Evaluation of care for long-term COVID-19 symptoms
Little is known about the long-term health impacts of COVID-19 on the group of patients who have symptoms long after their initial illness. And little is known about how large this group is, since other illnesses and health problems may sometimes be involved.
This is why the Government has instructed the Swedish Agency for Health Technology Assessment and Assessment of Social Services to carry out a systematic review of patients with long-term COVID-19 symptoms. This includes compiling the scientific data available on care, treatment and rehabilitation. International data and experience in this area will also be studied.
Scenarios for new COVID-19 outbreaks
The Public Health Agency of Sweden has been instructed to create different scenarios, both national and regional, of how COVID-19 could spread in Sweden over the coming year, focusing on the final months of 2020. The different scenarios must contain key assumptions, number of cases and death rates.

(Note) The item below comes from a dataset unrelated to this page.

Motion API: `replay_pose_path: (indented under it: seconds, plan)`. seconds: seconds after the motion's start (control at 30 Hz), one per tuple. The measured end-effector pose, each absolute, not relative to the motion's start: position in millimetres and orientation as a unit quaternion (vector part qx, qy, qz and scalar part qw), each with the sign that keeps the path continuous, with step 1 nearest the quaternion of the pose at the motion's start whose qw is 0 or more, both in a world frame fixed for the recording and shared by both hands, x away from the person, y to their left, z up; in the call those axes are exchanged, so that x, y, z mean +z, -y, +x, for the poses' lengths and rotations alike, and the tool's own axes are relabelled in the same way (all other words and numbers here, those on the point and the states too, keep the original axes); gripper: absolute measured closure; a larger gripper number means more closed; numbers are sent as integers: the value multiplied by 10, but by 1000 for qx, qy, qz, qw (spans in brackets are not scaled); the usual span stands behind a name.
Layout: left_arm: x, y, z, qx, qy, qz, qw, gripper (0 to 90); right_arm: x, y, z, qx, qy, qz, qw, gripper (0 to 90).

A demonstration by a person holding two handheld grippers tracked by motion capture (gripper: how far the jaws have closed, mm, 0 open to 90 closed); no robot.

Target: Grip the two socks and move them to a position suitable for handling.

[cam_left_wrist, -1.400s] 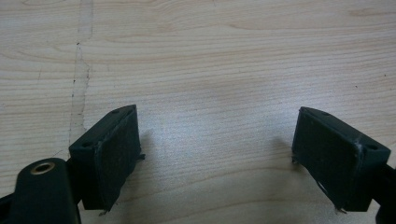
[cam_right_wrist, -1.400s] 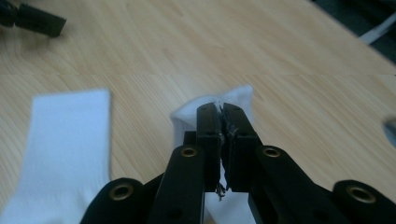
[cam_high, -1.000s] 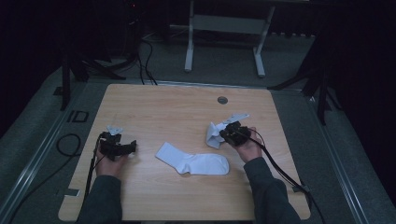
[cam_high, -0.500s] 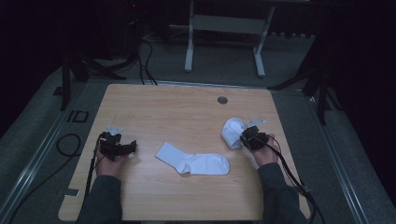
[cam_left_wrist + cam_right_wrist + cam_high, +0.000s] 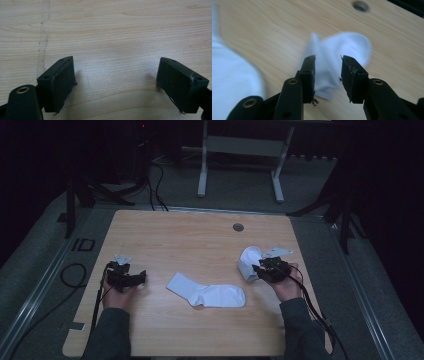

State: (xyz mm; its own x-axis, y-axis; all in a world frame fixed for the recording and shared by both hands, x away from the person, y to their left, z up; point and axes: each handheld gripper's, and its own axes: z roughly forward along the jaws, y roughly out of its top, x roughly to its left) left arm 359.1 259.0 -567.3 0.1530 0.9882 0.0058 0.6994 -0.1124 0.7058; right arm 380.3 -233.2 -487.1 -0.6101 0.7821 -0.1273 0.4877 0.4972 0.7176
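We work at a pale wooden table (image 5: pixel 200 235) with two white cotton socks, and the job in hand looks like bringing them together as a pair. Our right gripper (image 5: pixel 261 269), at about four o'clock on the tabletop, has its jaws partly closed around the bunched white sock (image 5: pixel 248 261); in the right gripper view the fabric (image 5: pixel 332 65) sits between the two black pads (image 5: pixel 310 77), though a gap shows on either side of it, so we judge the grip loose and cannot say it is firmly pinched. The sock looks blurred there, so its exact fold is hard to read. The second white sock (image 5: pixel 207 293) lies flat near six o'clock, between our two hands, its cuff end toward eight o'clock and its toe toward four, well apart from the bunched one. Our left gripper (image 5: pixel 141 277), at about eight o'clock, rests low with its jaws spread wide over bare wood (image 5: pixel 112 37), holding nothing. As far as we can judge, one sock is gathered and the flat one is untouched; laying the two together and settling them is left to do.
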Motion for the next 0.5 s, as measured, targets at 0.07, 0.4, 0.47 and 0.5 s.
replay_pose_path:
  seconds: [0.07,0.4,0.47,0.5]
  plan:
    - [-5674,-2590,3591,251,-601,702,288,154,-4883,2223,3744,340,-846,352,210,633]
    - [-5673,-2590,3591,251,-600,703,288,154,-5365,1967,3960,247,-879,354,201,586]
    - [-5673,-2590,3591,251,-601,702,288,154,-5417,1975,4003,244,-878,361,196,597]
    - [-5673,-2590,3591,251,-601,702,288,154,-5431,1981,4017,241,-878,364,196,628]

COVID-19-related measures in social services
To prevent the spread of COVID-19, the National Board of Health and Welfare and the Public Health Agency of Sweden will investigate the need for regulations in some social services. This includes services targeting older people and people with disabilities.
Review of homes for older people presented
In June, the Health and Social Care Inspectorate reviewed all 1 700 homes for older people in Sweden. This review found that 40 municipalities were particularly vulnerable, with almost 70 per cent of all COVID-19 deaths occurring in homes for older people.